"Con este paralelismo, emerge la esperanza de que, pasada la pandemia, se darán las condiciones para una recuperación vigorosa de la economía similar a la que se dio a partir del 2003", describen.
Y en ese sentido, explicaron lo siguiente:
"Para evaluar los fundamentos de este tipo de paralelismo resulta pertinente comparar la evolución del tipo de cambio real. Tomando el valor del dólar oficial, actualizado por la inflación doméstica y la de Estados Unidos, se observa que:"
- En el 2001 el valor del dólar era equivalente a $56 a precios actuales.
- En el 2002 el dólar pasó a valer $126 a precios actuales.
- Actualmente el valor del dólar oficial es de $72 y el paralelo cotiza en unos $140.
Idesa describe que los datos muestran que la situación cambiaria actual "es ambivalente". Y en ese orden explican que: Si se toma el tipo de cambio oficial, el país está más cerca del 2001 que del 2002. En cambio, si se observa el tipo de cambio paralelo, la situación se parece más al 2002.
"La conclusión es que, si se quiere recrear las ventajosas condiciones de tipo de cambio que se dieron en el 2002, todavía falta liberar el tipo de cambio oficial para que se ubique cerca del dólar paralelo".
Y agregan: "Es decir, el optimismo no tiene fundamento porque se está basando en un diagnóstico equivocado. Para repetir la experiencia que se inició en el 2003, todavía queda por transitar la traumática y costosa mega-devaluación del 2002".
La explicación de IDESA:
"Esta dicotomía sobre el valor del dólar explica las zigzagueantes oscilaciones de la economía argentina", describen.
Y en esa línea añaden que, un dólar alto –como el del 2002 o el paralelo actual– es el que permite licuar gasto público (generando superávit fiscal) y compensar a los sectores productivos por la enorme cantidad de sobrecostos espurios (generando superávit externo).
"Pero ese dólar muy alto que se necesita para lograr los equilibrios macroeconómicos produce caídas del salario real, las jubilaciones y aumento de la pobreza. En otras palabras, el equilibrio macroeconómico demanda un dólar tan alto que destruye el tejido social", explican.

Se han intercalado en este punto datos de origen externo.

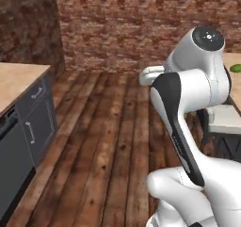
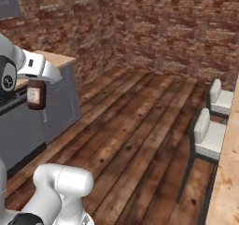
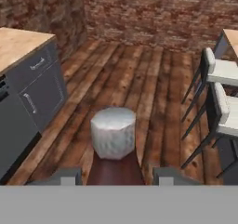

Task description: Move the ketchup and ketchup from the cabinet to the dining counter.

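A dark red-brown ketchup (image 2: 36, 94) bottle with a pale label hangs upright under my white hand at the left, well above the wooden floor. My gripper (image 2: 36, 82) is shut on its upper part. Seen from the hand, the ketchup (image 3: 114, 168) rises between my two dark fingertips (image 3: 65, 175), topped by its pale grey faceted cap (image 3: 113, 131), and my gripper (image 3: 116, 176) grips it from both sides. The dining counter (image 2: 227, 182) runs along the right edge, with its beige top (image 1: 234, 87) also behind my arm. A grey piece of the cabinet (image 2: 7, 0) shows at the top left corner.
A like-topped lower counter (image 3: 18, 42) with grey drawers (image 1: 37, 117) and a dark appliance front (image 1: 12, 160) stands on the left. Two pale stools (image 2: 207, 133) (image 2: 219, 98) sit at the island. Something green (image 1: 235, 68) lies on its top. Open wooden floor (image 2: 135, 126) lies between.
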Controlling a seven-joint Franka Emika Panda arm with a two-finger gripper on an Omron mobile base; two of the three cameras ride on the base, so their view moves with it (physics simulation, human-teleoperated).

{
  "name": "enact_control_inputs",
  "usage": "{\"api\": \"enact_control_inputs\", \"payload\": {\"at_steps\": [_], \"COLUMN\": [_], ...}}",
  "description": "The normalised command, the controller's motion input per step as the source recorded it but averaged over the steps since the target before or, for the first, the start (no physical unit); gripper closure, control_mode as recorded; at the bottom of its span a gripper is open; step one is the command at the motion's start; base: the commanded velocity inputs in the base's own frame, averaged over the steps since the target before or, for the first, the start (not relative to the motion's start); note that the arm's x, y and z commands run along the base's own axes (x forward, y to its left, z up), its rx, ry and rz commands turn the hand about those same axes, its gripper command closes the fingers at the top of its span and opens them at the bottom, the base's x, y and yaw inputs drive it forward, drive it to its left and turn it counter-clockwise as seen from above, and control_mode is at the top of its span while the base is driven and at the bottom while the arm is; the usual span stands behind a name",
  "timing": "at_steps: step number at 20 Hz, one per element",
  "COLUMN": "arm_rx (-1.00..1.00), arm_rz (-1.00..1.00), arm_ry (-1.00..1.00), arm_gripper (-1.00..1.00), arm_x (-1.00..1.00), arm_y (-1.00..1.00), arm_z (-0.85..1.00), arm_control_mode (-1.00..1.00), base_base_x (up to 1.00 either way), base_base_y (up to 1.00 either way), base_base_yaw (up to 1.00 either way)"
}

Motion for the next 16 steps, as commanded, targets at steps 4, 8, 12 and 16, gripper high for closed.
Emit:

"Salir de la encrucijada":
Por otro lado, IDESA sugiere que para salir de esta "encrucijada", es necesario cambiar de estrategia. Y añadieron que el desafío es superar la escasez estructural de dólares induciendo una mejora genuina de la competitividad.
"Esto es, que las empresas sean capaces de exportar y competir con importaciones gracias a regulaciones más racionales y servicios públicos e infraestructura de mejor calidad. El punto de partida es la modernización del sector público. Esto implica lograr un genuino equilibrio fiscal con un sistema tributario no distorsivo, un sistema previsional sustentable y un Estado nacional sin programas nacionales que se superponen con funciones provinciales y municipales. Donde cada provincia se financie con su recaudación, eliminando la coparticipación, y un fondo de convergencia para las provincias más atrasadas", sugieren en el informe.
Por último, recomiendan "abordar el ordenamiento del Estado", ya que sino, es "resignarse a la decadencia".
"Es seguir oscilando entre un dólar alto –que alivia a las empresas por las ineficiencias del Estado– o un dólar bajo –que alivia las tensiones sociales del empobrecimiento–. La pandemia es una oportunidad para cambiar de estrategia. Para ello no hay que caer en el error de pensar que se puede repetir la recuperación del 2003 sin pasar por la traumática experiencia del 2002", puntualizaron desde Idesa.